Время будто остановило свой неумолимый бег и замерло на месте, превращая минуты страданий в часы пыток. Может быть, и на самом деле проходили часы. Я не знаю. Меня будто разделило надвое.
Часть меня будто со стороны, отрешенно наблюдала за тем, как Палач вторгался в меня раз за разом, ненасытно, жадно, зло. Эта часть меня лишь фиксировала в памяти очередную позу, в которой изверг решил поиметь меня.

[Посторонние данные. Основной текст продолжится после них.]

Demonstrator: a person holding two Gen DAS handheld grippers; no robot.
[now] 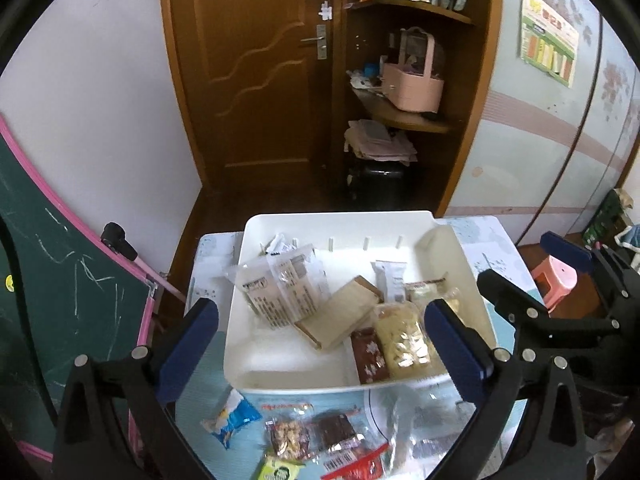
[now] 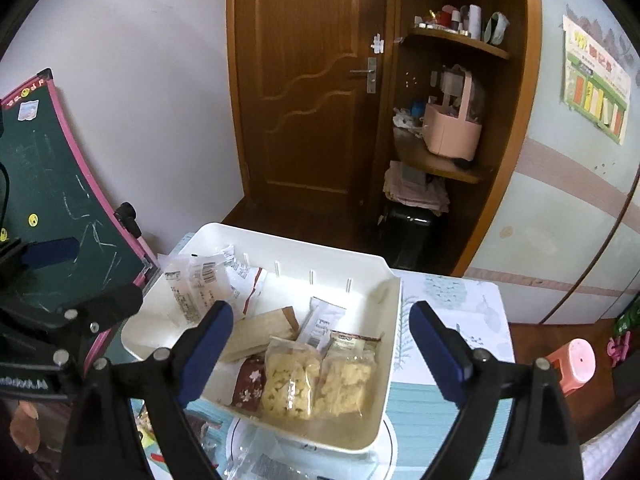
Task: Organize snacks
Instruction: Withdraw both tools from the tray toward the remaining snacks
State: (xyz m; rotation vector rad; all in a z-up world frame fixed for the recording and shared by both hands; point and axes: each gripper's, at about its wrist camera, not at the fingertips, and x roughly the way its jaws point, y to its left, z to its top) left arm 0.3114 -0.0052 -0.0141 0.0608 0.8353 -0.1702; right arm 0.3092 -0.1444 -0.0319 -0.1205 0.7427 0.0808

Я знала, что как бы я ни желала забыть часы унижений после, та самая часть меня не позволит мне этого сделать. Она будет подсовывать мне моменты, в которых я, застывшая в неудобной позе, служу лишь инструментом для удовлетворения похоти мучителя. Она не даст мне забыть и будет терзать меня картинами унижений для того, чтобы я никогда больше не смогла бы и мысли допустить о том, что Палач может быть способен на нечто большее, кроме насилия, что у него есть душа.
Запомни всё, что он с тобой сделал, до самого мельчайшего движения, говорила эта часть меня, запомни навсегда, что он всего лишь Пёс, сорвавшийся с цепи. Пёс, Палач – и больше никто.
Вторая часть меня изнывала от жестоких прикосновений, от грубого вторжения, от грязных слов, которые шептал со стоном сладострастного удовольствия мне на ухо этот изверг. Лживая сука… И Палач ставил меня на четвереньки, заставляя прогибать спину, врываясь в меня сзади, щипая ягодицы, сминая их сильными руками. Или наматывал мои волосы на кулак, заставляя опуститься на колени, чтобы приласкать его ртом.
Этого я не могла бы сделать и под страхом смерти, потому что от привкуса собственной крови на его члене меня накрывало рвотными позывами. Палач что-то недовольно рыкнул и вновь поставил меня на четвереньки. Он обхватил мои бёдра сзади и бешено вдалбливал в меня свой член, продолжая говорить что-то. Но я уже не разбирала слов, чувствуя, как моё сознание всё же смилостивилось надо мной и решило покинуть меня.
В этот момент Палач одной рукой схватил меня за волосы и что было сил потянул голову на себя. Острая жгучая боль охватила кожу головы, я выгнулась и закричала, чувствуя, как он горячей струёй изливается в меня. Лишь после этого Палач довольно поднялся, утёр пот со лба, и, поцеловав меня в лоб, издевательски-нежно прошептал на ухо:
– Добрых снов, птичка.
Он ушёл, а я лишь смогла провести его обнажённое мускулистое тело глазами, желая, чтобы он скорее сдох в страшных мучениях. На большее у меня не хватало сил, меня скрутило от рвотного позыва. Я стояла на коленях, исторгая из себя всё съеденное и выпитое накануне. И даже когда мой желудок выбросил из себя всё, что в нем было, меня продолжали сотрясать мучительные спазмы.
Меня рвало желчью, тело прошибал озноб, слезы градом катились по лицу, застилая мне глаза. Трясущиеся руки больше не смогли выдержать веса собственного тела и согнулись в локтях, я обессилено упала на пол, наблюдая, будто со стороны, как моё истерзанное тело, больше напоминавшее кучу мусора, лежало на полу у лужи рвоты, не будучи в силах пошевелить и пальцем.